_Description of the task:_
Return, word for word, the lines of the listing below from the one with "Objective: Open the" through the one with "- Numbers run", and no other lines.

-------- Dataset entries

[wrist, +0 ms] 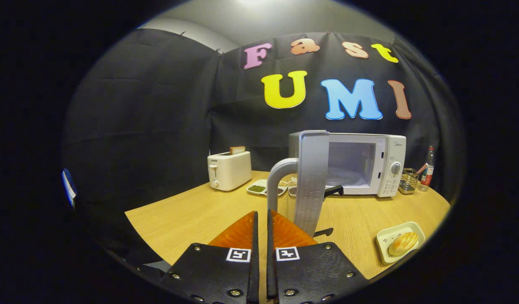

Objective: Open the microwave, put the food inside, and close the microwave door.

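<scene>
At twelve o'clock beyond the gripper (262, 219), the microwave (369, 162) stands with its door (312, 181) swung wide, edge-on just ahead of the fingers. The fingers are pressed together, nipping the lower end of the door's handle (278, 177), it seems; contact itself is hidden. The bread (403, 243) waits in its dish (386, 240) on the table (200, 215), at four o'clock from the fingers, well apart from them. Risk: pulling further could drag the light microwave forward, or swinging toward the dish could clip the door.
</scene>
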Tool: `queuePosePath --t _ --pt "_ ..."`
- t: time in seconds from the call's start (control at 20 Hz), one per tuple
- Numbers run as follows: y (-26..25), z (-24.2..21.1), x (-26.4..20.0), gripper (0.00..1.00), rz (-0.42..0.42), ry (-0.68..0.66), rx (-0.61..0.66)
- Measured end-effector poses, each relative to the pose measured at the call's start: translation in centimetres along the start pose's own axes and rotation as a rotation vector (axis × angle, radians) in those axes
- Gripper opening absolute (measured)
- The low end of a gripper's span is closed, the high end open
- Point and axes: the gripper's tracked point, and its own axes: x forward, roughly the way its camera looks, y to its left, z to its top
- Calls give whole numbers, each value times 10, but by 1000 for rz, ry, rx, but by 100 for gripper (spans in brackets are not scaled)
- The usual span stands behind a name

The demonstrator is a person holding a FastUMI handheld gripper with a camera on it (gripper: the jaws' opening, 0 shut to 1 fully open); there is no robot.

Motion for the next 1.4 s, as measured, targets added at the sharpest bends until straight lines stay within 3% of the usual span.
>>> queuePosePath --t 0.05,0.3,0.35,0.65,0.9,1.4 --pt "8 3 -6 7 48 -16 -23" --pt "-14 -3 -32 86 97 -40 -72" --pt "-23 -6 -37 91 95 -38 -73" --pt "-105 -21 -67 94 29 -5 -89" --pt "-173 -46 -89 94 31 41 -124" --pt "-276 -93 -112 93 -20 143 14"
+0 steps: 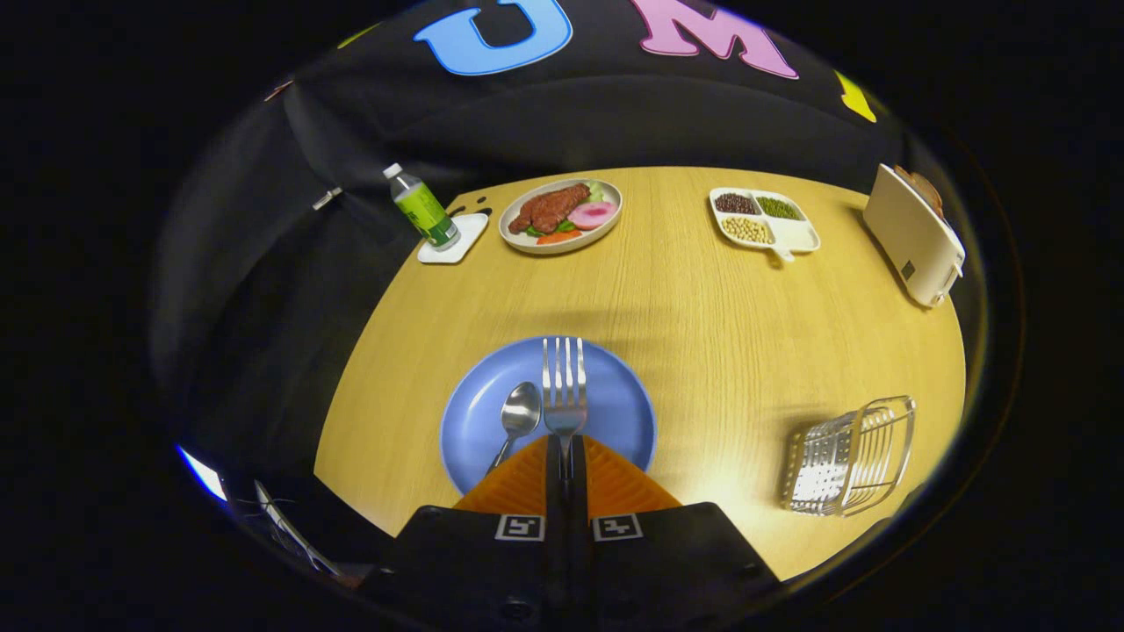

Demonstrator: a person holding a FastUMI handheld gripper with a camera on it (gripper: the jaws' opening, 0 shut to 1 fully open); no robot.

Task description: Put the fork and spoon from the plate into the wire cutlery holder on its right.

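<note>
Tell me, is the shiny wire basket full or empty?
Empty. The wire cutlery holder has nothing inside; the spoon lies on the blue plate, and the gripper is shut on the fork.

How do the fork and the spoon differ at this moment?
The fork has its handle clamped between the shut orange fingers of the gripper, while the spoon lies free on the blue plate. The fork points straight ahead; the spoon slants, its handle running under the left finger. Both are shiny metal, over that plate.
</note>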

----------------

_Output of the task:_
Objective: Open the microwave, put the food inside, and close the microwave door.

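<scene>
At twelve o'clock beyond the gripper (262, 219), the microwave (369, 162) stands with its door (312, 181) swung wide, edge-on just ahead of the fingers. The fingers are pressed together, nipping the lower end of the door's handle (278, 177), it seems; contact itself is hidden. The bread (403, 243) waits in its dish (386, 240) on the table (200, 215), at four o'clock from the fingers, well apart from them. Risk: pulling further could drag the light microwave forward, or swinging toward the dish could clip the door.
</scene>
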Tool: `queuePosePath --t _ --pt "_ ..."`
- t: time in seconds from the call's start (control at 20 Hz), one per tuple
- Numbers run as follows: y (-26..25), z (-24.2..21.1), x (-26.4..20.0), gripper (0.00..1.00), rz (-0.42..0.42), ry (-0.68..0.66), rx (-0.61..0.66)

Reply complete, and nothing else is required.